DIRECTIONS: Among the records below, how many lines contain the word "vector"? The answer is a single number.

SOURCE MATERIAL:
::::::::::
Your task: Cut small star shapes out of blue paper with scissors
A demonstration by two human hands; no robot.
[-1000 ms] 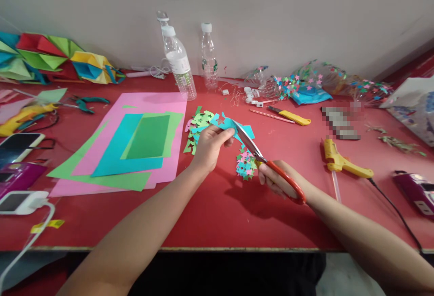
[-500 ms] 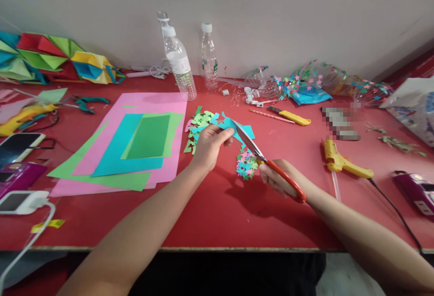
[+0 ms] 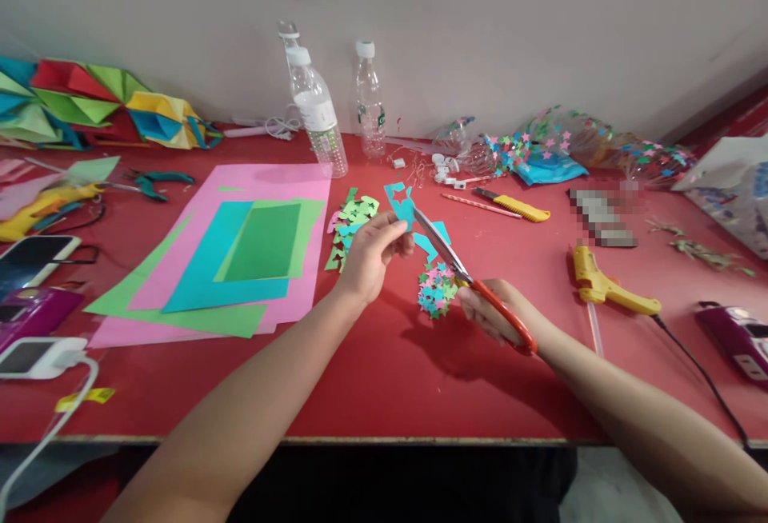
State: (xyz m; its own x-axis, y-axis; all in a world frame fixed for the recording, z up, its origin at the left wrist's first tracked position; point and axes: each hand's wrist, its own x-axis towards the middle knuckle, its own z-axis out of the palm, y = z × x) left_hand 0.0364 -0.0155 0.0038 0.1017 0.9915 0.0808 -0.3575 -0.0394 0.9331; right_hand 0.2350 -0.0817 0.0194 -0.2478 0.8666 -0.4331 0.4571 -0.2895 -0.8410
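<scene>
My left hand [image 3: 373, 255] is closed, pinching a blue piece of paper [image 3: 394, 192] between thumb and fingers. That piece has a star-shaped gap at its upper end. In my right hand [image 3: 489, 311] is a pair of scissors [image 3: 502, 313] with red handles, fingers wrapped round them. The blades point up and left, with their tips close to the blue paper's right edge. Just below the blades lies a pile of small coloured paper stars [image 3: 438, 291]. Green, blue and pink paper scraps [image 3: 362, 209] sit behind and left of my left hand.
Stacked coloured sheets [image 3: 312, 267] lie at left. Plastic bottles [image 3: 319, 119] stand along the wall. A yellow utility knife [image 3: 523, 207] and a glue gun [image 3: 609, 289] lie at right, the gun's cable trailing to the table's front edge. Pliers [image 3: 153, 183] rest at far left.
The blue paper has turned upward in my left hand, so its star-shaped gap now shows. The scissors have shifted only slightly.
</scene>
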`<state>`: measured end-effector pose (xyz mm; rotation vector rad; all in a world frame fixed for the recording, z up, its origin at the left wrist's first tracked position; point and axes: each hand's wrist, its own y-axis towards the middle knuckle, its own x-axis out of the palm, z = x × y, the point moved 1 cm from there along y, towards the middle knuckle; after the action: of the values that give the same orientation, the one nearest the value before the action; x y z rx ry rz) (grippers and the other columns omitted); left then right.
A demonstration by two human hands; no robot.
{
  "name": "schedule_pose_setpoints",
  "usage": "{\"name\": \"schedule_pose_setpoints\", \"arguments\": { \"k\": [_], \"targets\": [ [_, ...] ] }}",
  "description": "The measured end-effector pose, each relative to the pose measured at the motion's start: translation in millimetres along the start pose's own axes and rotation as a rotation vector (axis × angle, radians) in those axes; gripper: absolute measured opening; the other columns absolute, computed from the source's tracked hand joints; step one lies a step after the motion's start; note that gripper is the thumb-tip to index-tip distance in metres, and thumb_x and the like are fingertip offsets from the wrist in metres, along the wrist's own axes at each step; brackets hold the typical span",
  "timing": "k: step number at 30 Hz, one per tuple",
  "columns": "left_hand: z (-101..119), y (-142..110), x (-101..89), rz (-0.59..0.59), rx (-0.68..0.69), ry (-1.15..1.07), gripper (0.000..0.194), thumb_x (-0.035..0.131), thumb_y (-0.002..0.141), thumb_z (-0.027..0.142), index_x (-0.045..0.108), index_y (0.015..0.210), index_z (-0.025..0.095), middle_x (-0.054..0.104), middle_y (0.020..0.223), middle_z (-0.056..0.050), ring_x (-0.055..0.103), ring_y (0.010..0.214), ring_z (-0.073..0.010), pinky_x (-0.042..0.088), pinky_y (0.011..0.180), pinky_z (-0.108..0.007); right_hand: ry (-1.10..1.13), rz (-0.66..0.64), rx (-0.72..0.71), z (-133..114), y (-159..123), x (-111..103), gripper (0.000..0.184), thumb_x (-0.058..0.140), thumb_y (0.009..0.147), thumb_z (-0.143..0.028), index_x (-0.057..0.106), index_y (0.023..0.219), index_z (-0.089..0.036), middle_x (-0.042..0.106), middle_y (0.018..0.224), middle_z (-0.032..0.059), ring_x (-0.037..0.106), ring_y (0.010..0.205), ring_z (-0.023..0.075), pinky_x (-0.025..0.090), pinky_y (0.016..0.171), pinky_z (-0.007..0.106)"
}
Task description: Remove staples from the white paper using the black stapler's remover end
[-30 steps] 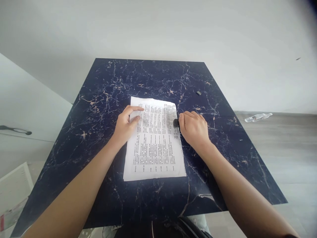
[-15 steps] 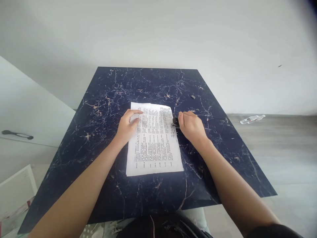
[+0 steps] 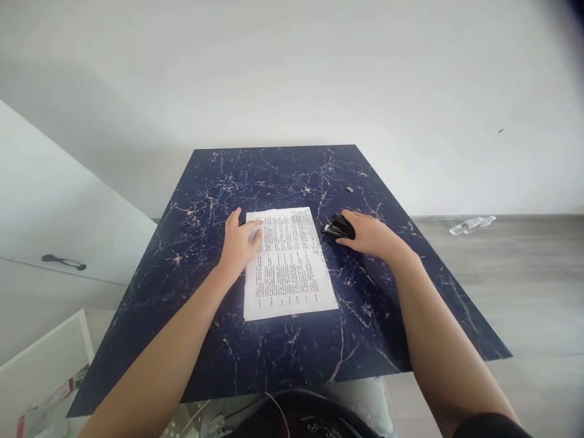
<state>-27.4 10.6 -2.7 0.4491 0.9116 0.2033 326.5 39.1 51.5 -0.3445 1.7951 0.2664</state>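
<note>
Printed sheets of paper (image 3: 287, 267) lie flat in the middle of the dark blue marbled table (image 3: 274, 359), covered in rows of text. My left hand (image 3: 239, 240) rests at their left edge, fingers apart, with thumb and a finger over the margin. To the right of the paper, my right hand (image 3: 367, 234) is wrapped round a black stapler (image 3: 340, 226). The stapler's nose points left and stands a little apart from the paper's right edge. My palm and fingers hide its rear part.
A small dark block (image 3: 349, 189) lies on the table beyond the stapler. White wall stands behind the table, and a white cabinet with a dark handle (image 3: 64, 262) is at the left. A clear plastic bottle (image 3: 472, 225) lies on the floor at the right.
My right hand has drawn the stapler off the paper's right edge, and more of the stapler shows. The left hand's fingers have spread. The camera view has shifted slightly.
</note>
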Motion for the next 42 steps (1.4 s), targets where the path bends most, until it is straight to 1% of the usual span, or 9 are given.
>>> {"name": "schedule_pose_setpoints", "arguments": {
  "k": [4, 7, 9, 14, 18, 23, 27, 33, 42],
  "targets": [
    [-5, 4, -7.6, -0.093, 0.123, 0.018, 0.019, 0.061, 0.092, 0.018, 0.08, 0.096, 0.022, 0.065, 0.132, -0.012, 0.059, 0.126, -0.0318, 0.043, 0.114, -0.057, -0.049, 0.075, 0.089, -4, 1, 1, 0.022, 0.067, 0.088, -0.033, 0.061, 0.106, -0.022, 0.071, 0.09, 0.0093, 0.063, 0.073, 0.0259, 0.041, 0.061, 0.034],
    [-4, 5, -6.8, -0.251, 0.182, 0.007, 0.023, 0.06, 0.093, 0.02, 0.078, 0.105, 0.024, 0.07, 0.126, -0.009, 0.062, 0.121, -0.0295, 0.043, 0.113, -0.056, 0.068, 0.281, 0.088, -30, 2, 4, 0.029, 0.064, 0.092, -0.031, 0.062, 0.119, -0.021, 0.073, 0.102, 0.0126, 0.068, 0.086, 0.0299, 0.05, 0.069, 0.04],
    [-5, 4, -4.4, -0.296, 0.18, 0.014, 0.028, 0.058, 0.093, 0.021, 0.076, 0.115, 0.025, 0.069, 0.133, -0.009, 0.06, 0.127, -0.0307, 0.04, 0.115, -0.057, 0.24, 0.33, 0.007, -54, 0, 12, 0.037, 0.064, 0.093, -0.027, 0.061, 0.128, -0.022, 0.074, 0.112, 0.0117, 0.069, 0.095, 0.029, 0.054, 0.078, 0.043],
    [-13, 8, -1.0, -0.291, 0.125, -0.08, 0.044, 0.044, 0.088, 0.009, 0.077, 0.112, 0.027, 0.072, 0.132, -0.004, 0.06, 0.13, -0.0263, 0.037, 0.119, -0.054, 0.454, 0.249, -0.279, -107, -3, 44, 0.045, 0.068, 0.093, -0.023, 0.061, 0.137, -0.025, 0.073, 0.122, 0.0083, 0.067, 0.109, 0.0272, 0.054, 0.095, 0.045],
    [-13, 11, -5.3, -0.17, 0.085, -0.3, 0.045, 0.043, 0.079, 0.006, 0.078, 0.102, 0.023, 0.074, 0.126, -0.005, 0.064, 0.125, -0.0234, 0.04, 0.119, -0.046, 0.446, 0.197, -0.347, -124, 1, 62, 0.049, 0.07, 0.093, -0.024, 0.062, 0.14, -0.026, 0.072, 0.123, 0.0099, 0.065, 0.112, 0.0295, 0.052, 0.097, 0.048],
    [6, 5, -3.8, 0.047, -0.144, -0.727, 0.029, 0.053, 0.083, 0.018, 0.078, 0.096, 0.022, 0.076, 0.117, -0.007, 0.067, 0.118, -0.0264, 0.046, 0.111, -0.044, 0.54, 0.163, -0.344, -109, 8, 57, 0.055, 0.083, 0.082, -0.029, 0.067, 0.135, -0.026, 0.073, 0.125, 0.0102, 0.064, 0.116, 0.0296, 0.05, 0.102, 0.048],
    [14, 1, 3.6, 0.063, -0.34, -1.067, 0.028, 0.058, 0.093, 0.039, 0.078, 0.095, 0.019, 0.077, 0.113, -0.012, 0.073, 0.107, -0.0274, 0.053, 0.098, -0.042, 0.757, 0.122, -0.228, -76, 13, 47, 0.031, 0.077, 0.086, -0.038, 0.077, 0.114, -0.024, 0.077, 0.115, 0.0083, 0.067, 0.093, 0.0224, 0.054, 0.086, 0.041],
    [3, 5, 1.9, 0.066, -0.491, -1.21, 0.051, 0.051, 0.097, 0.058, 0.077, 0.095, 0.014, 0.077, 0.113, -0.018, 0.074, 0.109, -0.0294, 0.052, 0.103, -0.045, 1.122, -0.129, -0.095, -57, 18, 58, 0.031, 0.078, 0.078, -0.037, 0.079, 0.104, -0.022, 0.078, 0.104, 0.0081, 0.057, 0.066, 0.0148, 0.048, 0.059, 0.034],
    [0, 5, 3.8, 0.059, -0.537, -1.246, 0.057, 0.044, 0.101, 0.058, 0.078, 0.094, 0.013, 0.078, 0.11, -0.018, 0.074, 0.107, -0.0283, 0.052, 0.105, -0.045, 1.161, -0.162, 0.029, -61, 17, 61, 0.022, 0.078, 0.073, -0.03, 0.079, 0.093, -0.021, 0.074, 0.078, 0.0039, 0.05, 0.052, 0.0126, 0.043, 0.051, 0.032]
  ]
}}
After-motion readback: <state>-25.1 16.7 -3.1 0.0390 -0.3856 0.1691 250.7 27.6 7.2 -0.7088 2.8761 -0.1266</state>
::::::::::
SOLUTION FOR THIS TASK: 2